* **ACTIVITY**
For the entries below, repeat exactly each line starting with the one that contains "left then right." and going on through the one that contains "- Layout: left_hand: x", and no others.

Saved data entries
----------------------------------------

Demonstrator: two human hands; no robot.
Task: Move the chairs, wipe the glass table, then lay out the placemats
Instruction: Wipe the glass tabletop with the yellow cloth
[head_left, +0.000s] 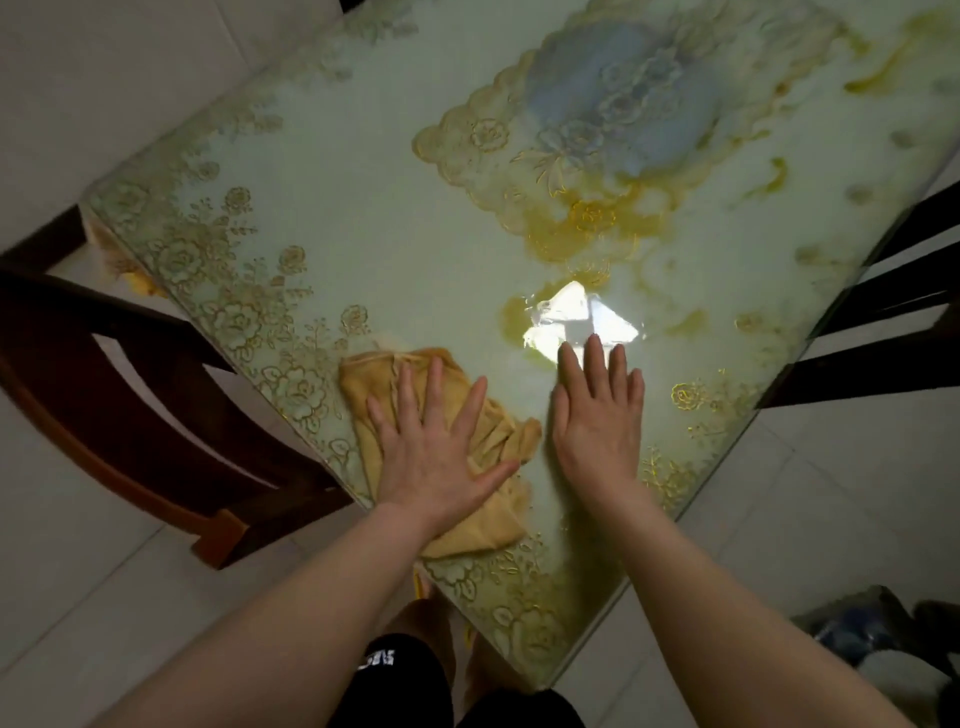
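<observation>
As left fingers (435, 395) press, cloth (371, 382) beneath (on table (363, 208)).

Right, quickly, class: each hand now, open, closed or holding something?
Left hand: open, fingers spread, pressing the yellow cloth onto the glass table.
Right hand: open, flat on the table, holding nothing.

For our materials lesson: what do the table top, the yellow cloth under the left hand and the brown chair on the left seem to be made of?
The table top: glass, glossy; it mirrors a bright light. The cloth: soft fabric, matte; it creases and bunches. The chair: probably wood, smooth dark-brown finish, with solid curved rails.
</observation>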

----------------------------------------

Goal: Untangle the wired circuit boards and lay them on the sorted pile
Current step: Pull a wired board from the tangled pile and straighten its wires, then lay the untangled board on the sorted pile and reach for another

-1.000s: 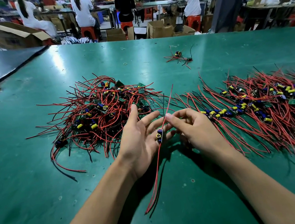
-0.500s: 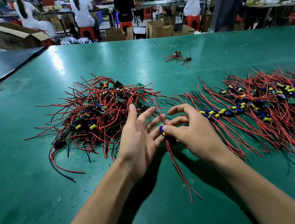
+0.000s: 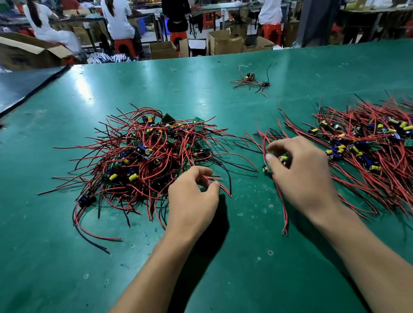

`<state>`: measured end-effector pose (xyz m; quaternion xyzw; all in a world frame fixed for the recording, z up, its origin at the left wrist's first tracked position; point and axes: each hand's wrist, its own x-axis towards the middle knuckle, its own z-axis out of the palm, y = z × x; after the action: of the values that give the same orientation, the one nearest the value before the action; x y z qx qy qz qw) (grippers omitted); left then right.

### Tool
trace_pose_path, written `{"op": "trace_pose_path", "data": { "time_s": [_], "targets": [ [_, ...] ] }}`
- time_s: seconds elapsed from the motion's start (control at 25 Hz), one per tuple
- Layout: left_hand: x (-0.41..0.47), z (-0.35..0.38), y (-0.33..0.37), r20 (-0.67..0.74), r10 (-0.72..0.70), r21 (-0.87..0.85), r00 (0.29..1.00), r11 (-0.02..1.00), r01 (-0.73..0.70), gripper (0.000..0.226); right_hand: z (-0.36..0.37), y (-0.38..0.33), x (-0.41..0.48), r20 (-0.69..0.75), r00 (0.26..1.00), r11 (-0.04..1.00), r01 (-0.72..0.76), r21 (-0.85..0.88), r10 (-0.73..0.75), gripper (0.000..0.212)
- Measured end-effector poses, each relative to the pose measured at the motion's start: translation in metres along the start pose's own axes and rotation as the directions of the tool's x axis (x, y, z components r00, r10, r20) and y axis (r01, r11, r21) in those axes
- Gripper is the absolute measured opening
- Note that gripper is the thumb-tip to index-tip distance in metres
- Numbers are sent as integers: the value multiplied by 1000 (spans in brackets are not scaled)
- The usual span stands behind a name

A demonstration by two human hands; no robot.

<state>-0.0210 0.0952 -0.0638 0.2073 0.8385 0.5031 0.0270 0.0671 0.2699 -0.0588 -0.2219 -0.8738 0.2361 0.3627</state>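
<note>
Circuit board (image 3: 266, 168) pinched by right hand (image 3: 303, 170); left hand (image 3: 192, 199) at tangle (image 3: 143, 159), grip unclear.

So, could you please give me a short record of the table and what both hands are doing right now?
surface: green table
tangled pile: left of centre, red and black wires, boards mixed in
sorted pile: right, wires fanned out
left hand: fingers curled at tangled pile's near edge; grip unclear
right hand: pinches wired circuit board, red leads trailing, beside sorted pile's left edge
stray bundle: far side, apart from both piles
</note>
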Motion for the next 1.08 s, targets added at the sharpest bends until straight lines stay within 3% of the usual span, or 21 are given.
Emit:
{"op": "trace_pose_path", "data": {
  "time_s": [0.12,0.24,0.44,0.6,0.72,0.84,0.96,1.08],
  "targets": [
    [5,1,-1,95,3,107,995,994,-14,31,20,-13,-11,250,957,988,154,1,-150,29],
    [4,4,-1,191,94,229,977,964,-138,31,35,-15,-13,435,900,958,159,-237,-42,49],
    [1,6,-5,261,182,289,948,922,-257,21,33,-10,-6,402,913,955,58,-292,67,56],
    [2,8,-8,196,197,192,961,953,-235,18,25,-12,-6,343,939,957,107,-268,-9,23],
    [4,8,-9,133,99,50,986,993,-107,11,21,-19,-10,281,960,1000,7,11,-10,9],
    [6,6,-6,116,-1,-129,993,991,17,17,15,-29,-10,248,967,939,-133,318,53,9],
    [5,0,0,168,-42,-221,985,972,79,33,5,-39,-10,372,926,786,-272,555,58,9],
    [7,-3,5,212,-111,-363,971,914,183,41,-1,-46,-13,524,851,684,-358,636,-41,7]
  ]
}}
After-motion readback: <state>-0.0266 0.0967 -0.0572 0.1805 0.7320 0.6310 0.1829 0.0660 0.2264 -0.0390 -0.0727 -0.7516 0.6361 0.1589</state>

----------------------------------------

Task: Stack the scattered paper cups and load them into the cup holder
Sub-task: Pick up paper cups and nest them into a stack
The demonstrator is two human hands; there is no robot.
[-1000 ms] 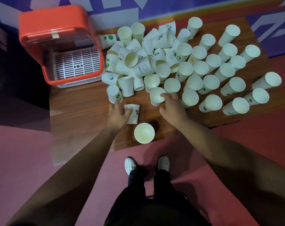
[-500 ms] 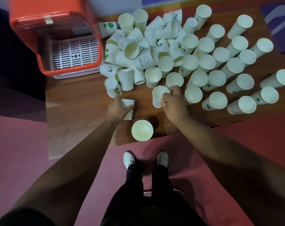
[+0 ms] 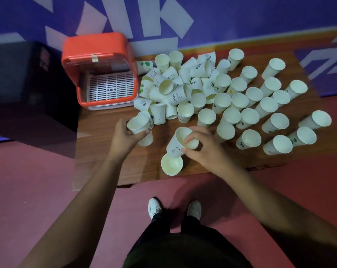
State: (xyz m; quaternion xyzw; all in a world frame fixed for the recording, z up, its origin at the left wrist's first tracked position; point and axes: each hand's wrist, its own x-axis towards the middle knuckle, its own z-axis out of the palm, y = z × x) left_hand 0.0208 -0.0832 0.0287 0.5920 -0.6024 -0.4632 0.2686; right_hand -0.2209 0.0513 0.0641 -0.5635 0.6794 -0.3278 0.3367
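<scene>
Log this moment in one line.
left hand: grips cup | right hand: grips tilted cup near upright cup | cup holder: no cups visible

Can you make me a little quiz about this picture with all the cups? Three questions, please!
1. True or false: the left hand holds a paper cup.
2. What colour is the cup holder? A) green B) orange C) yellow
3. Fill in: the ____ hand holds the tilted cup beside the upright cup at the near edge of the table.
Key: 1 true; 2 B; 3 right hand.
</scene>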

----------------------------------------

* **RESPONSE TO THE EXERCISE**
`<state>`: measured end-effector pose (xyz m; quaternion xyzw; all in a world frame fixed for the recording, z up, its origin at the left wrist's first tracked position; point and axes: each hand's wrist, its own x-axis towards the middle knuckle, its own z-axis out of the palm, y = z × x; after the action: of the values that give the same orientation, the one nearest the value before the action; x y z qx qy qz qw) (grippers omitted); left then right.

### Tool
trace_pose_path, written `{"op": "trace_pose_path", "data": { "time_s": [_], "targets": [ [_, ...] ] }}`
- time_s: seconds elapsed from the motion's start (control at 25 Hz), one per tuple
- Layout: left_hand: x (-0.41..0.47), z (-0.35..0.38), y (-0.33..0.37), r20 (-0.67..0.74), r10 (-0.72..0.70), r21 (-0.87..0.85), r00 (0.29..1.00), r11 (-0.02..1.00), r01 (-0.73..0.70), gripper (0.000..0.226); right_hand: z (-0.36..0.37), y (-0.38..0.33), x (-0.41..0.48), r20 (-0.69..0.75), r00 (0.26..1.00), r11 (-0.04..1.00), r01 (-0.72..0.76), r21 (-0.85..0.88), r10 (-0.73..0.75), gripper (0.000..0.212)

No additional response is required.